**Task goal:** Please print out every line of the material, unchanged.

** Opening Supplied data block **

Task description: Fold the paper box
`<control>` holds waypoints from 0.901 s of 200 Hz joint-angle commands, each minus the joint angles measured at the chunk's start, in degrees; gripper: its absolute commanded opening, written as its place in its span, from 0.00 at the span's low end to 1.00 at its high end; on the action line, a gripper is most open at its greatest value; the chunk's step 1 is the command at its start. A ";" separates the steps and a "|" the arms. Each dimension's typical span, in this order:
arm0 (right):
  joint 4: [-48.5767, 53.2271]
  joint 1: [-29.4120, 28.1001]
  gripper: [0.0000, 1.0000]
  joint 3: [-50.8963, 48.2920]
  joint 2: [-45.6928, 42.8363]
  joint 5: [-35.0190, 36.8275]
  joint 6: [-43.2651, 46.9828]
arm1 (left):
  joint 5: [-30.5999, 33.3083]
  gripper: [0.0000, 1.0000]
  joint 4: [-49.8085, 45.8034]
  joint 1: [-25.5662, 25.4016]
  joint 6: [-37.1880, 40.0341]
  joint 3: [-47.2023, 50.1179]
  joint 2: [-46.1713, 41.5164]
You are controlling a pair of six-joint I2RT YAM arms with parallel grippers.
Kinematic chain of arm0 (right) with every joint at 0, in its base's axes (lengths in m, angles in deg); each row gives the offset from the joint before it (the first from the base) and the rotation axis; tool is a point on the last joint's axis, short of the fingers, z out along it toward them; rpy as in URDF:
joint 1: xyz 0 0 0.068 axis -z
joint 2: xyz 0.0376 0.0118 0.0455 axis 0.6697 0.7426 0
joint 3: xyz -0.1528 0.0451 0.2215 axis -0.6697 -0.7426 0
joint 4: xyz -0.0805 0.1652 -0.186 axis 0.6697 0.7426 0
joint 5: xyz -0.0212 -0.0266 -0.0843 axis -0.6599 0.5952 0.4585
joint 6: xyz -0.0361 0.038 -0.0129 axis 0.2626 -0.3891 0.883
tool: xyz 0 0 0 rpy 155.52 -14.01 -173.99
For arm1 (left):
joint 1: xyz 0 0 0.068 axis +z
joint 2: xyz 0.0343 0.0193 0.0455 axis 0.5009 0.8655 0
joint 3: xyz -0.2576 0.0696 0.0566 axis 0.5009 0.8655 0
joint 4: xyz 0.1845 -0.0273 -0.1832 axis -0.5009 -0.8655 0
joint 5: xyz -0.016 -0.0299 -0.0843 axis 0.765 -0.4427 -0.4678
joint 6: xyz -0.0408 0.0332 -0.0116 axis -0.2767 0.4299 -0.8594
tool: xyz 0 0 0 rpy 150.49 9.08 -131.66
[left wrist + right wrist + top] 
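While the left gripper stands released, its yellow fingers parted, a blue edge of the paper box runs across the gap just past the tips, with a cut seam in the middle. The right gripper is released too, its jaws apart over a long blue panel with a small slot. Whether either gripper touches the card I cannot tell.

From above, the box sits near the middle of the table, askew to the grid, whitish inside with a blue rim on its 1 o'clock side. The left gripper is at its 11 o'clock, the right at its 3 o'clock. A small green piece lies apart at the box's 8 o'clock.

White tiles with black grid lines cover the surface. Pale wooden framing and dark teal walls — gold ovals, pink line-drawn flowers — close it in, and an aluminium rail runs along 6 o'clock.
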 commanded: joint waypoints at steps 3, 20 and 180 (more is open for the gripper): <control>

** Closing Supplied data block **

**Result:**
Task description: Fold the paper box
`<control>` holds waypoints from 0.901 s of 200 Hz joint-angle commands, each minus the joint angles measured at the chunk's start, in degrees; gripper: its absolute commanded opening, written as its place in its span, from 0.00 at the span's low end to 1.00 at its high end; on the action line, a gripper is most open at its greatest value; the chunk's step 1 is the command at its start. A ";" separates the steps and a "|" the arms. Each dimension's typical span, in this order:
arm0 (right):
  joint 4: [-48.5767, 53.2271]
  joint 1: [-29.4120, 28.1001]
  gripper: [0.0000, 1.0000]
  joint 3: [-50.8963, 48.2920]
  joint 2: [-45.6928, 42.8363]
  joint 5: [-35.0190, 36.8275]
  joint 6: [-43.2651, 46.9828]
arm1 (left):
  joint 5: [-30.5999, 33.3083]
  gripper: [0.0000, 1.0000]
  joint 4: [-49.8085, 45.8034]
  joint 1: [-25.5662, 25.4016]
  joint 6: [-37.1880, 40.0341]
  joint 3: [-47.2023, 50.1179]
  joint 2: [-46.1713, 41.5164]
You are controlling a pair of six-joint I2RT YAM arms with parallel grippers.
Kinematic chain of arm0 (right) with every joint at 0, in its base's axes (lengths in m, angles in deg); each row gives the offset from the joint before it (the first from the base) and the rotation axis; tool is a point on the last joint's axis, short of the fingers, z out along it toward them; rpy as in URDF:
joint 1: xyz 0 0 0.068 axis -z
joint 2: xyz 0.0376 0.0118 0.0455 axis 0.6697 0.7426 0
joint 3: xyz -0.1528 0.0451 0.2215 axis -0.6697 -0.7426 0
joint 4: xyz -0.0805 0.1652 -0.186 axis 0.6697 0.7426 0
joint 5: xyz -0.0212 -0.0266 -0.0843 axis -0.6599 0.5952 0.4585
joint 6: xyz -0.0361 0.038 -0.0129 axis 0.2626 -0.3891 0.883
tool: xyz 0 0 0 rpy 155.52 -14.01 -173.99
For arm1 (left):
joint 1: xyz 0 0 0.068 axis +z
joint 2: xyz 0.0343 0.0193 0.0455 axis 0.5009 0.8655 0
joint 3: xyz -0.2576 0.0696 0.0566 axis 0.5009 0.8655 0
joint 4: xyz 0.1845 -0.0273 -0.1832 axis -0.5009 -0.8655 0
joint 5: xyz -0.016 -0.0299 -0.0843 axis 0.765 -0.4427 -0.4678
joint 6: xyz -0.0408 0.0332 -0.0116 axis -0.2767 0.4299 -0.8594
tool: xyz 0 0 0 rpy 150.49 9.08 -131.66
[left wrist + right wrist + top] 
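While the left gripper stands released, its yellow fingers parted, a blue edge of the paper box runs across the gap just past the tips, with a cut seam in the middle. The right gripper is released too, its jaws apart over a long blue panel with a small slot. Whether either gripper touches the card I cannot tell.

From above, the box sits near the middle of the table, askew to the grid, whitish inside with a blue rim on its 1 o'clock side. The left gripper is at its 11 o'clock, the right at its 3 o'clock. A small green piece lies apart at the box's 8 o'clock.

White tiles with black grid lines cover the surface. Pale wooden framing and dark teal walls — gold ovals, pink line-drawn flowers — close it in, and an aluminium rail runs along 6 o'clock.
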 commanded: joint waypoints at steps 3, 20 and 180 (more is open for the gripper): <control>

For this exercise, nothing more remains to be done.